2. ddNTPs werden nacheinander hinzugefügt (ein Zyklus = ein ddNTP hinzugefügt, ein Bild aufgenommen und die Defluorierung des ddNTPs, um im nächsten Zyklus ein neues ddNTP hinzufügen zu können) von einer DNA-Polymerase.

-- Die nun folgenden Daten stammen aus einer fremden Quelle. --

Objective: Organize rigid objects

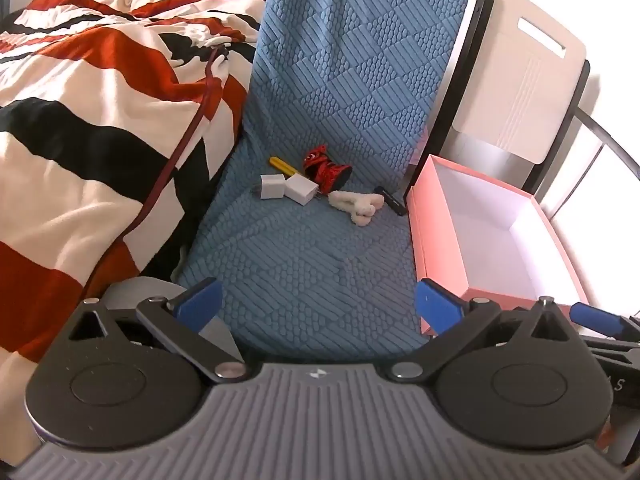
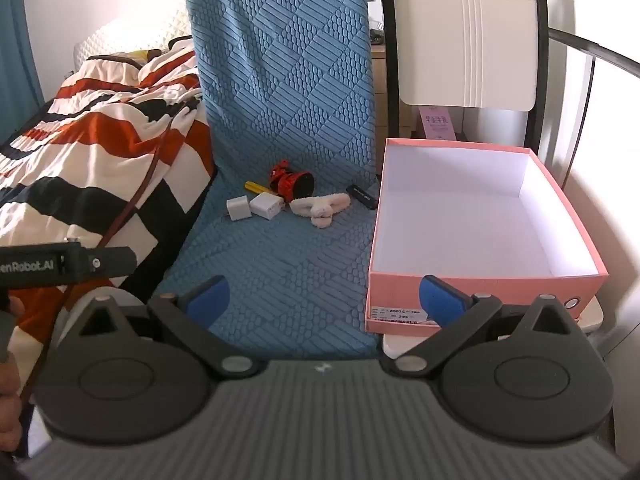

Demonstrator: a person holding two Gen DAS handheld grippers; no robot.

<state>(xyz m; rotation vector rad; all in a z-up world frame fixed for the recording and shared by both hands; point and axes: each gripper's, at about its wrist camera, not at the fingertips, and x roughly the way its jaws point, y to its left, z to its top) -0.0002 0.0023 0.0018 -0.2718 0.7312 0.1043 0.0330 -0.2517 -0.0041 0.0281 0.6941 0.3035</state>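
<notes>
Far ahead on the blue textured mat (image 1: 304, 240), well beyond both spread jaws, lie two white chargers (image 1: 287, 190), a red toy (image 1: 325, 172), a yellow stick (image 1: 281, 163), a fluffy white piece (image 1: 357, 205) and a black bar (image 1: 391, 200); the left gripper (image 1: 318, 306) and right gripper (image 2: 325, 298) hold nothing; the pink box (image 2: 472, 292) sits right of the mat.

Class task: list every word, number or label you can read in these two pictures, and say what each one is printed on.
"enRobot.AI", cut off at the frame edge: on the left gripper's black body.
"245": on the pink box's white end label; its other print is too blurred.
Pink tag behind the box: characters unreadable.
</notes>
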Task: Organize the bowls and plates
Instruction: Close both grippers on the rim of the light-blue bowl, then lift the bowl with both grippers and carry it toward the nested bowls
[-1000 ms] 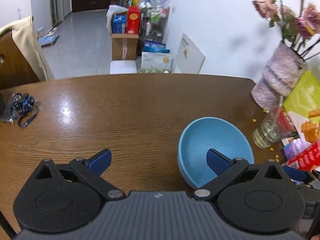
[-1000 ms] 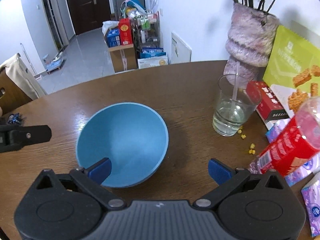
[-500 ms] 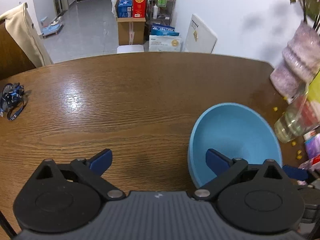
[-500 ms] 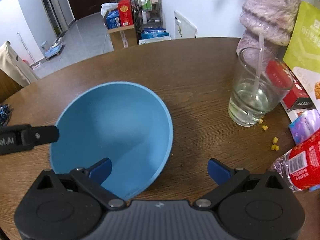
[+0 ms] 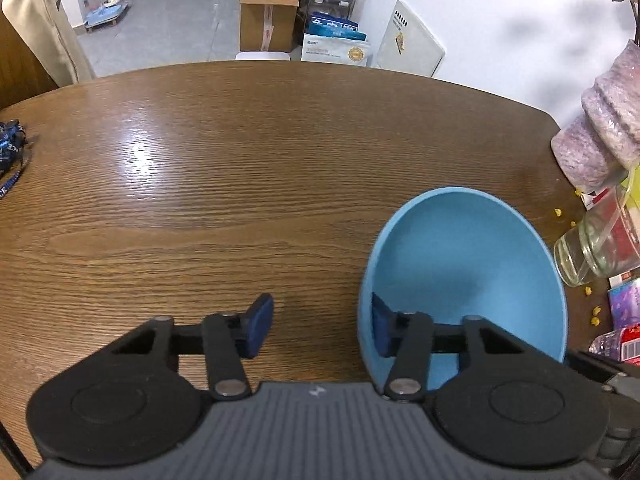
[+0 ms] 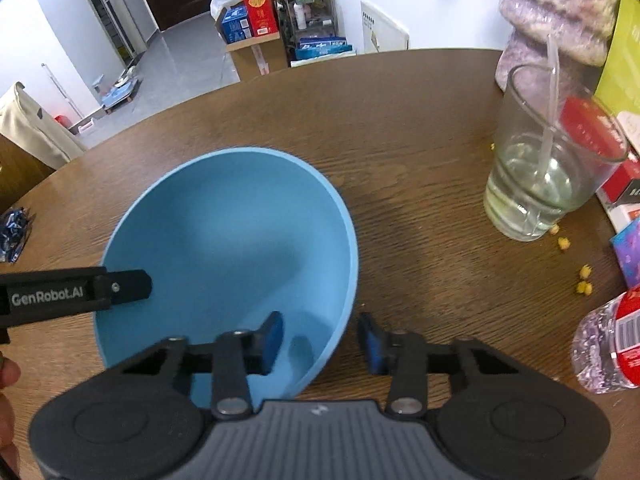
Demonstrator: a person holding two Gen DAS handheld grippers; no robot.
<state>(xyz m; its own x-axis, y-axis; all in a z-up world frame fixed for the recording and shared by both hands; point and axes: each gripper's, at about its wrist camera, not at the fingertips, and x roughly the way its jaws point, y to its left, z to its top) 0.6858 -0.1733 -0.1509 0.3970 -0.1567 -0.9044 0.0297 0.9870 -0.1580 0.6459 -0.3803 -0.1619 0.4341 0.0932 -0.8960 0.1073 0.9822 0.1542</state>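
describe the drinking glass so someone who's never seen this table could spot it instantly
On the round wooden table, look along its cluttered right edge, in front of the pinkish textured vase. The drinking glass stands upright to the right of the blue bowl, apart from it. It is the only clear vessel with a straw, part-filled with pale liquid, with yellow crumbs beside it.

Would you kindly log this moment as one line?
left claw: closing over bowl rim | right claw: closing over opposite rim | bowl: on table, empty | pads: not yet pressing

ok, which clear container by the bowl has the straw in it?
The glass, upright beside the vase. The bottle has a red label and nothing sticking out of it.
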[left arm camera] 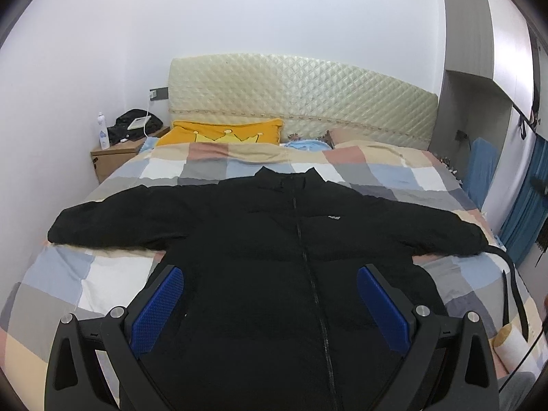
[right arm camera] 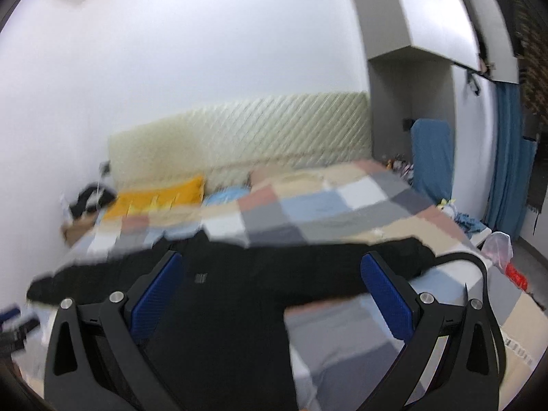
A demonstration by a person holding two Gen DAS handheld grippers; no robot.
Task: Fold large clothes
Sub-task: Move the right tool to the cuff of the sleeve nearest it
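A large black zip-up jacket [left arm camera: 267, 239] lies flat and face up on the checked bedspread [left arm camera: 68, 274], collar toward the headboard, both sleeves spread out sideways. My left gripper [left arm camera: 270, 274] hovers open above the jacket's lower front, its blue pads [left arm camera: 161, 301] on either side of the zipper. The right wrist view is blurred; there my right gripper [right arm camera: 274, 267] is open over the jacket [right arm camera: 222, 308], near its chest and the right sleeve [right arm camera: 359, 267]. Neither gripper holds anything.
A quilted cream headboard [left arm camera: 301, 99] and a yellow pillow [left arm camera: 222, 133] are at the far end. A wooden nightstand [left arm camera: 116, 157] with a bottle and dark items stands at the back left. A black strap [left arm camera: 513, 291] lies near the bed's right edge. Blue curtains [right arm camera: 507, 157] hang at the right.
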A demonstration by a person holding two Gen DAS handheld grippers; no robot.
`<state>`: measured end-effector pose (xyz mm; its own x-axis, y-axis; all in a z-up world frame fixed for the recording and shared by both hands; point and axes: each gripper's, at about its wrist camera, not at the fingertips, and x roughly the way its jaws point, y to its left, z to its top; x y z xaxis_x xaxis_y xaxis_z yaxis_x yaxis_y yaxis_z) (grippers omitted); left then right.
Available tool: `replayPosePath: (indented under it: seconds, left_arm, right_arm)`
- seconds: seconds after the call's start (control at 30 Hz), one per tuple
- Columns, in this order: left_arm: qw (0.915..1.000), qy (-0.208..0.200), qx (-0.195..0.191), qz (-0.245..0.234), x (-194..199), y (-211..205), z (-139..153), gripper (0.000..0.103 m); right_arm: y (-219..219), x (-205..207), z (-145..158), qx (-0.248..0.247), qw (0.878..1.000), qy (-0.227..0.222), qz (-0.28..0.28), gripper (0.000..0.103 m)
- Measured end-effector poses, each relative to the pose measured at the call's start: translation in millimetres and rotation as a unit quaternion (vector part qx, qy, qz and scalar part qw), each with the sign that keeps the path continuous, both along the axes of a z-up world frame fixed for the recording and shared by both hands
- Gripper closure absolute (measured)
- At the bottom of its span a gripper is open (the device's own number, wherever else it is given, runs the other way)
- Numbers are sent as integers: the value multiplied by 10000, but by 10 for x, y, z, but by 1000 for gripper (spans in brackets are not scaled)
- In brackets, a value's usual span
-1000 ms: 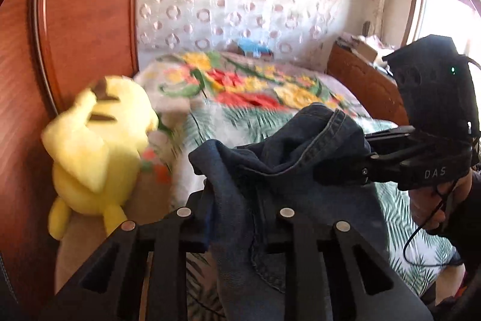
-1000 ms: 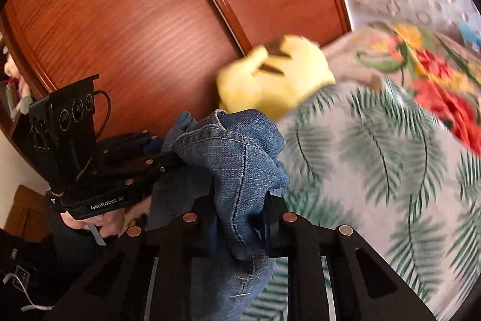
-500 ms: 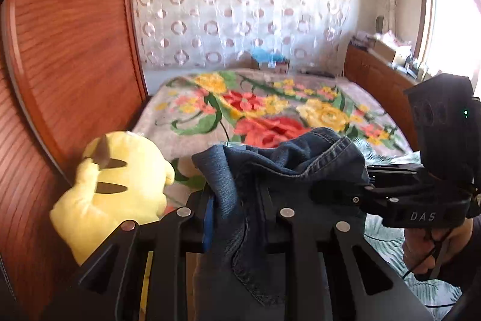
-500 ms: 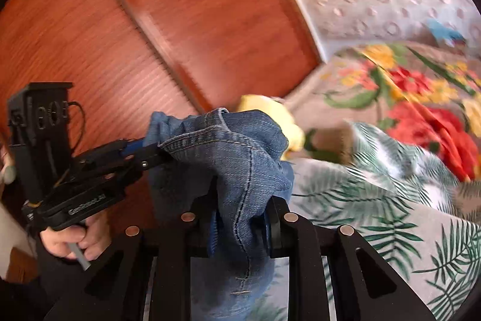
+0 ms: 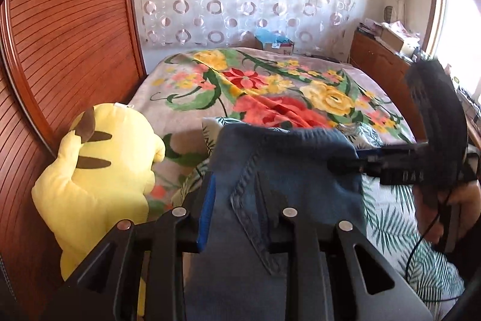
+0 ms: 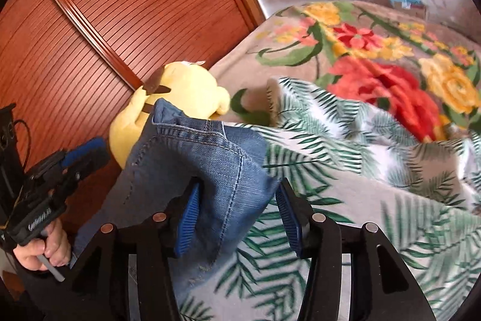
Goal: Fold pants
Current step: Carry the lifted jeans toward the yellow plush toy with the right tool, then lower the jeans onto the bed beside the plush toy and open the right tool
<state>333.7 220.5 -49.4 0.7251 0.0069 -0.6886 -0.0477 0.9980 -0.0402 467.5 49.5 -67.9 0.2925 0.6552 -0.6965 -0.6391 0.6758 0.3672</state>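
The blue denim pants (image 5: pixel 279 170) hang in the air above the bed, held up by their top edge. My left gripper (image 5: pixel 240 200) is shut on the denim, which hides the gap between its fingers. In the right wrist view the pants (image 6: pixel 210 167) drape between the blue pads (image 6: pixel 188 224) of my right gripper (image 6: pixel 237 218). Those jaws stand wide apart, and the cloth rests against the left pad only. The right gripper also shows in the left wrist view (image 5: pixel 345 164), at the pants' right corner.
A yellow plush toy (image 5: pixel 99 176) sits at the bed's left edge against the wooden wardrobe (image 5: pixel 60 50). The bed carries a floral blanket (image 5: pixel 270 86) and a palm-leaf sheet (image 6: pixel 360 170). A wooden cabinet (image 5: pixel 378 62) stands at the far right.
Both grippers pulled apart, stretching the bunched waistband out flat between them. The right gripper's jaws opened from shut on the denim. The views swung toward the far end of the bed.
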Motion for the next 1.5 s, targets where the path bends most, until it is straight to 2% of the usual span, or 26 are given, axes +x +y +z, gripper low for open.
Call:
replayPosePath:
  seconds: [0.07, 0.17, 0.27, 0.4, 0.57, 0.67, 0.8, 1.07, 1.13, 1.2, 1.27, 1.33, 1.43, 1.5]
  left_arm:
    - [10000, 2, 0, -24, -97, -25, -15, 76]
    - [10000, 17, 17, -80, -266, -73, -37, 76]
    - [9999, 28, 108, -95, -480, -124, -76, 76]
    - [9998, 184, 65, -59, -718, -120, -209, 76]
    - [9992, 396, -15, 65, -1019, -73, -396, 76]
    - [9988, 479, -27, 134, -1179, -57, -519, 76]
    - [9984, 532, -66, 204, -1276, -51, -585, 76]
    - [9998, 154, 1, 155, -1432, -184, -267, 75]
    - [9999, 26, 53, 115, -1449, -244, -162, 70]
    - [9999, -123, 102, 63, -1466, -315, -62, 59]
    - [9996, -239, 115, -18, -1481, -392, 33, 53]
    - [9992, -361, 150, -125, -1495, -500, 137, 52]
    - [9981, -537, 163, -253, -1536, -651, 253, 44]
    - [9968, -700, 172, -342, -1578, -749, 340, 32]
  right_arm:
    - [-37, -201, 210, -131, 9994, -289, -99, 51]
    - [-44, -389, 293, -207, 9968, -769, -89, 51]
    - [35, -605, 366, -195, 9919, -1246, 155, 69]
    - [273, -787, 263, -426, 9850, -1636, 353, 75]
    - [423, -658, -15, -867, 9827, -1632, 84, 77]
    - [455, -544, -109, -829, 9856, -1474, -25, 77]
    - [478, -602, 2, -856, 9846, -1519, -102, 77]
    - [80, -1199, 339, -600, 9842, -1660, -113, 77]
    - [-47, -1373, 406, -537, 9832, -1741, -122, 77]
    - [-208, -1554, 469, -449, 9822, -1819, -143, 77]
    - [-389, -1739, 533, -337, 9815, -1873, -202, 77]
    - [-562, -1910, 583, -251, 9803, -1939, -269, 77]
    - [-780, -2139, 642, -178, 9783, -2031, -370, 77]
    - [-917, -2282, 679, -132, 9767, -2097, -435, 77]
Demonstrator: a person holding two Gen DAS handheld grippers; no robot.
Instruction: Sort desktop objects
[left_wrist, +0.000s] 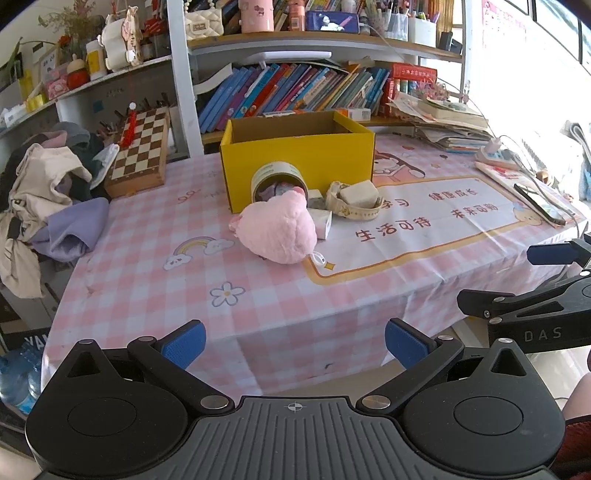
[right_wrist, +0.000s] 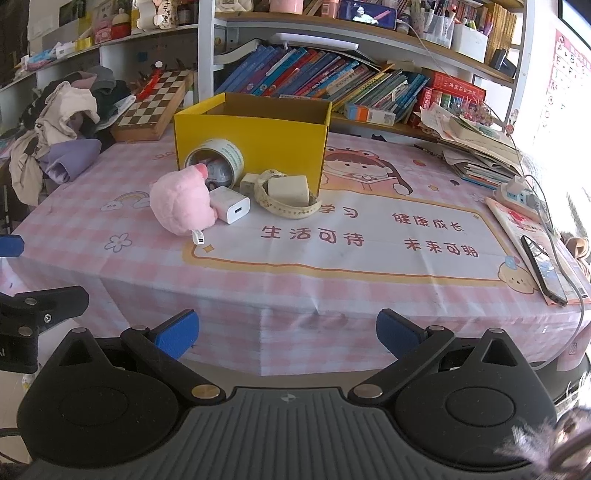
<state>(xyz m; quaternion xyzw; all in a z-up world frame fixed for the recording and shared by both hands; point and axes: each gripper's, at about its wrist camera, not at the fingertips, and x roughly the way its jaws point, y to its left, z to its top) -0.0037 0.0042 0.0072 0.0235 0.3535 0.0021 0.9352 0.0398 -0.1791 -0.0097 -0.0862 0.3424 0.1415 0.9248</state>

Die Hinzufügung von ddNTP wird digital als Sequenzdaten Zyklus für Zyklus aufgezeichnet.

Datenanalyse

1. Bereiten Sie die Daten vor, um Adaptersequenzen zu entfernen und eine Demultiplexierung mithilfe von splitbc durchzuführen (mehrere Proben können multiplexiert und gemeinsam auf dem MiSeq Illumina-Sequenzer ausgeführt werden, um die Kosten zu senken).
2. Verarbeiten Sie die Daten vor, um niedrigqualitative Reads zu entfernen und gepaarte Sequenzen mit illuminapairedend zu kombinieren.
3. Ordnen Sie die Daten einem Referenzgenom zu oder führen Sie eine de novo Ausrichtung der Sequenzreads durch (Ausrichtung mit bwa, Konsens wird mit dem SAMtools-Softwarepaket berechnet. Anzeigen der Ergebnisse mit dem IGV-Browser).
4. Analysiere die kompilierte Sequenz mit der GAAS-Software mit einem erwarteten Wert von 10−3.